Extralarge Fingers: Scansoriopteryx & Epidexipteryx

  • Scansoriopterygids ("climbing wings") were pigeon-sized animals from the latest part of the Middle Jurassic, although some thought they were as young as the Early Cretaceous. They had a body-plan apt for climbing, similar to Microraptor, or rather, even more specialized; they had forelimbs longer than their hindlimbs. First discovered in 2002, they have been found with feather prints around their body like many other Chinese coelurosaurs, but their placement within the phylogenetic tree is fairly uncertain. Most early analyses place them as early birds, but they could very easily be early relatives of deinonychosaurs & birds or even early oviraptorosaurs. Before 2015 only juvenile specimens are known from the few species of scansoriopterygids described, and some of their peculiar traits described above might just be juvenile-related and were lost in adults. The tiny stubby-tailed Epidexipteryx found in Inner Mongolia shows strange tail-feathers, and once contended the “smallest non-avian dinosaur” record with Anchiornis; this one and the namesake Scansoriopteryx (the first-found one, this time in Liaoning, with a longer tail) were the only two species recognized for a long time: a third genus, "Epidendrosaurus" ("lizard on the trees"), has been synonymized with Scansoriopteryx, and there are those who still prefer that name. But see below.

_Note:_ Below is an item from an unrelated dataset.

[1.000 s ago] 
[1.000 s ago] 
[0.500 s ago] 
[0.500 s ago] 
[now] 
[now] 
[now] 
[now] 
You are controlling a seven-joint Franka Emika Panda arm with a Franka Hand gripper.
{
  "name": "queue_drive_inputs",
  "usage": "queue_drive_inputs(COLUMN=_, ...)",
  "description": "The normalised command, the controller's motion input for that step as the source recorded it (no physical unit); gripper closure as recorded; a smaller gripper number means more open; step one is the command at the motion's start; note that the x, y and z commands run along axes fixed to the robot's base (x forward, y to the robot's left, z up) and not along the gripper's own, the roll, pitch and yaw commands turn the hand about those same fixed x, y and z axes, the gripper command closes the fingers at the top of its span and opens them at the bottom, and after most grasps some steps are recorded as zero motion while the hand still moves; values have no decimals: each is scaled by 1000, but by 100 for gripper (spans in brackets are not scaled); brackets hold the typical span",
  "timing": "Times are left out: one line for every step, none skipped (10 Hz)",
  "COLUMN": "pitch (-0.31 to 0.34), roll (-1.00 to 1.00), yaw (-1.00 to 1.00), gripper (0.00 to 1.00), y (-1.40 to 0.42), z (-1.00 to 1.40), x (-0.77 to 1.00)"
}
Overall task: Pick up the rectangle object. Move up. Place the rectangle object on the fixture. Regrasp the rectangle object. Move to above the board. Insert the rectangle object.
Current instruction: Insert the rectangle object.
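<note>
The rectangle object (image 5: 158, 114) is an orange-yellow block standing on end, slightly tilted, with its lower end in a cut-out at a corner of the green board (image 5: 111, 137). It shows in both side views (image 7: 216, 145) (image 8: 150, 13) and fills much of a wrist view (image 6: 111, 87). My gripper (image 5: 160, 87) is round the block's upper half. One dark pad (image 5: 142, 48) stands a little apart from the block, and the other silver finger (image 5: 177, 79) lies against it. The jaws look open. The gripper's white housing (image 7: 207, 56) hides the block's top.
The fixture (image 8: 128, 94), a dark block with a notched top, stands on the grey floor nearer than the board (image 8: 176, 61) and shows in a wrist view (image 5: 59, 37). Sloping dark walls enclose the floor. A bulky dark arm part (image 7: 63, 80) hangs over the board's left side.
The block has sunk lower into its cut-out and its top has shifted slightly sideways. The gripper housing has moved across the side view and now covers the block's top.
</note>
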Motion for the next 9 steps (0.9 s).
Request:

Feathered Dragon or Bat-Bird?: Yi

  • Formally described on April 29 2015 (though originally discovered in 2007), Yi is a quite recent find from China, not Liaoning but the Hebei province this time, and it's surely a very exciting one. And not because it has currently the shortest scientific name of any dinosaur (and the shortest possible name for every animal), both if you count the genus name alone and the genus+species names together: Yi qi (lit. "strange wing"), which sounds like "ee chee". This scansoriopterygid, more similar to Epidexipteryx than to Scansoriopteryx, was discovered to have had long, leathery batlike wings stretched out along its extremely long fingers. Perhaps not incidentally, its name sounds very similar to that of one species of modern mammalian true bat known to science long before its discovery: Ia io, the Great Evening Bat, widespread in China other than in other Asian regions. Its dinosaurian almost-namesake Yi qi shows a new bone that likely supported most of the wing: this new bone was much longer than most of its arm, far too long to just be a broken ulna, meaning that this unique wing structure was the real deal. As a result, this little guy was likely the triumphant example of the Dinosaurs Are Dragons trope, resembling something of a tiny feathered wyvern. Significantly, these membraneous wings were predicted to be present on other scansoriopterygids - it is possible that Epidexipteryx and Scansoriopteryx had membranous wings also - years before Yi was described. It has been theorized that Yi qi and the other scansoriopterygids represented an alternate path in theropod evolution that developed skinny, bat-like wings instead of long feathery ones. Had this kind of flight proven to be more effective for theropods than the feathers, birds could very well have evolved to look something like living dragons.